__WORK TO COMPLETE__. Among the entries, find the lines with the string "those" and report them.

[[ RECORDS PROVIDED, beginning ]]

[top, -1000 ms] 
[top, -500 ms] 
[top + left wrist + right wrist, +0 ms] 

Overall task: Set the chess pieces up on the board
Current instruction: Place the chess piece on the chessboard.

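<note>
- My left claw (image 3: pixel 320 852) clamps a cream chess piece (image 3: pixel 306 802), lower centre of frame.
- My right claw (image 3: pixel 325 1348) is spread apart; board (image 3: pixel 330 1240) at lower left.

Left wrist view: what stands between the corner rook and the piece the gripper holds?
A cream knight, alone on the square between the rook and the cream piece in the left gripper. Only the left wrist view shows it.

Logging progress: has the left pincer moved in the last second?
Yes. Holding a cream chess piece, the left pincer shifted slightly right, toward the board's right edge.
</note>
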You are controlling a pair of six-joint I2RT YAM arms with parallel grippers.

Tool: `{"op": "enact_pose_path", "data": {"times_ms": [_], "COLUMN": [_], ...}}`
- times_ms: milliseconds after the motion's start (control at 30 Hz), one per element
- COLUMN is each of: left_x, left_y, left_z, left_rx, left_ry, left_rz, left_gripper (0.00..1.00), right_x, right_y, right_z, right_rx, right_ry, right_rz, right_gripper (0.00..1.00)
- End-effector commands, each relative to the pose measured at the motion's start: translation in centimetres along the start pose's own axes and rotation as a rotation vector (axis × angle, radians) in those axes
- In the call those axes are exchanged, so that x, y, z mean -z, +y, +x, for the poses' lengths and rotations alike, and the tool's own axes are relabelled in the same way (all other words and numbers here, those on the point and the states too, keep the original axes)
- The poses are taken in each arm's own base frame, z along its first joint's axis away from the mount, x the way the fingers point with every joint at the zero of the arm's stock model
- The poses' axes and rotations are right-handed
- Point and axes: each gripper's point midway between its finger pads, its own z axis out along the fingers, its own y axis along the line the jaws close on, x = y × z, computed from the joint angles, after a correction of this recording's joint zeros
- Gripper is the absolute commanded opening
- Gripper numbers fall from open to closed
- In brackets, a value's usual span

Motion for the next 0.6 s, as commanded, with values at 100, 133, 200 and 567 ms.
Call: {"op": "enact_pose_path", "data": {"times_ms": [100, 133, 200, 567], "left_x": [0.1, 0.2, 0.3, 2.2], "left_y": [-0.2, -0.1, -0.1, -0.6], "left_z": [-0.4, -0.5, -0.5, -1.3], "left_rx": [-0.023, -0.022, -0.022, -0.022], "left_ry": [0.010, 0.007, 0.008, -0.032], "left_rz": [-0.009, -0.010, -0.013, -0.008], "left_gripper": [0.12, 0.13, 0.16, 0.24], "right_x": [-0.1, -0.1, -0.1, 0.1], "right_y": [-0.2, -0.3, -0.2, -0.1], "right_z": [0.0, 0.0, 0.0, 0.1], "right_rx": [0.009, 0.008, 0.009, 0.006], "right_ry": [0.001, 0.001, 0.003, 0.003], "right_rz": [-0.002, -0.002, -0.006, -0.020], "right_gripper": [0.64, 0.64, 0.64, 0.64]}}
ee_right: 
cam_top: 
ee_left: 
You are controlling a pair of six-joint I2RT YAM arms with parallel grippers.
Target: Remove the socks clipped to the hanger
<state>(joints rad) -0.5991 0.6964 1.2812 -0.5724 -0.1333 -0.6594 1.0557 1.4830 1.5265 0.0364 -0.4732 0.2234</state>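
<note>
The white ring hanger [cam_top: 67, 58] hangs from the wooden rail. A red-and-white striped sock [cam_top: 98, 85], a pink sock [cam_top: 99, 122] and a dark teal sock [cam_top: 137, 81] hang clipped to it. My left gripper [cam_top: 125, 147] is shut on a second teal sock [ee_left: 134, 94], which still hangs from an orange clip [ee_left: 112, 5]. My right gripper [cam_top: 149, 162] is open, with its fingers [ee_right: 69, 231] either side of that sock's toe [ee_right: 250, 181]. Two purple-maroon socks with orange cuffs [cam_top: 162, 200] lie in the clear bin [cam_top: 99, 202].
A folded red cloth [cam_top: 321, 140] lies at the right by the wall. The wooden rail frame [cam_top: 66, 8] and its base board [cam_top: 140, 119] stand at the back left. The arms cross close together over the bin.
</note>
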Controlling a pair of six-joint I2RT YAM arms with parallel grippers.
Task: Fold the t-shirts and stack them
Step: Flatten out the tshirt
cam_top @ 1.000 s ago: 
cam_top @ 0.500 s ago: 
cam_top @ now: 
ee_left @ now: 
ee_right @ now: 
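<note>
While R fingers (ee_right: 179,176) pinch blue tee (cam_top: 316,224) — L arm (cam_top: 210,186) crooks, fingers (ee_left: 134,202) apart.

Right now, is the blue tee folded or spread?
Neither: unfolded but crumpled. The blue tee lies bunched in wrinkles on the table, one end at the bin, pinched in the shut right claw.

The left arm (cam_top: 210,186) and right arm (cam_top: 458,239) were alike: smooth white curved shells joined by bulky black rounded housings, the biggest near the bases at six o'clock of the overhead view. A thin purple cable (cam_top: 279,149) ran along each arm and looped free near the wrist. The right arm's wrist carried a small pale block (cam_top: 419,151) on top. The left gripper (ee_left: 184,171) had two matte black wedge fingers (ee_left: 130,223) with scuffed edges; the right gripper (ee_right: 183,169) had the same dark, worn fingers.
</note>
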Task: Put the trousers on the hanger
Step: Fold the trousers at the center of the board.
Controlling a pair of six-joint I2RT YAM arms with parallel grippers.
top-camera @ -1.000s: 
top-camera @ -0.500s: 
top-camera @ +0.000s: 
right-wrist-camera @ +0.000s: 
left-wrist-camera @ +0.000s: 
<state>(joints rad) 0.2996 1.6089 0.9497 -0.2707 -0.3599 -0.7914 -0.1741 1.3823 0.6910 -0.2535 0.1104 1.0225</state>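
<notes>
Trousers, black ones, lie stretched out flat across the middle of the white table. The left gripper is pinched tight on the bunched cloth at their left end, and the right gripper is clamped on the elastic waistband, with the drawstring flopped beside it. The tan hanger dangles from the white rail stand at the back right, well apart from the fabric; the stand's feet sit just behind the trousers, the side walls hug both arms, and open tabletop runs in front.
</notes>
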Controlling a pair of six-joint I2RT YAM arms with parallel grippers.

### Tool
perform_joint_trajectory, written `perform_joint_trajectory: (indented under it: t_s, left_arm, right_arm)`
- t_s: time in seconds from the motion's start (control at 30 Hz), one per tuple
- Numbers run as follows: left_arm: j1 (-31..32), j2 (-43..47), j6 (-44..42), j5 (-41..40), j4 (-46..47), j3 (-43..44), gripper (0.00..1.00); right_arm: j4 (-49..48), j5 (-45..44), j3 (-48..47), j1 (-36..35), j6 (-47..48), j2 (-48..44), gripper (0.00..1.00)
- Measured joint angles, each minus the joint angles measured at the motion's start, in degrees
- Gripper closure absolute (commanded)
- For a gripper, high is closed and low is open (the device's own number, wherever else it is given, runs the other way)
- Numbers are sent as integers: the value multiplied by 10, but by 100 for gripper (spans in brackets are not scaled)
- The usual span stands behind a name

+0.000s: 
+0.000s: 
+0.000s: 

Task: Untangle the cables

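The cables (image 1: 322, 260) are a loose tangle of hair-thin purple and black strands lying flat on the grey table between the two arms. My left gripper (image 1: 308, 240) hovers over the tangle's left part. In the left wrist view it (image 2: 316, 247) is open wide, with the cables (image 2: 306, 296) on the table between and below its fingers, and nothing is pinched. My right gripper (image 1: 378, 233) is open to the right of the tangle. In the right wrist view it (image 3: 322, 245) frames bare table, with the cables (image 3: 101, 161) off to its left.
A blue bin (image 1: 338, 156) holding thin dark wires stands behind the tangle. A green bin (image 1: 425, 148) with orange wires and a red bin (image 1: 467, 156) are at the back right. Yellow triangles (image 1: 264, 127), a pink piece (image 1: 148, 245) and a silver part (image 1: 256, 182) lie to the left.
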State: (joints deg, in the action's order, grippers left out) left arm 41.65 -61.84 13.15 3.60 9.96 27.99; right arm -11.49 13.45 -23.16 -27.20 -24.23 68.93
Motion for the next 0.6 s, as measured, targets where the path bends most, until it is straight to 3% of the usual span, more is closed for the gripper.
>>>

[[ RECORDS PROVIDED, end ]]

__ANSWER TO THE PROBLEM__.
- End-effector commands, each relative to the pose measured at the motion's start: translation in centimetres along the start pose's own axes and rotation as a rotation vector (axis × angle, radians) in those axes
- In the call those axes are exchanged, so that x, y, z mean -z, +y, +x, for the poses' lengths and rotations alike, and the tool's own axes are relabelled in the same way (all other words and numbers here, those on the point and the states too, keep the original axes)

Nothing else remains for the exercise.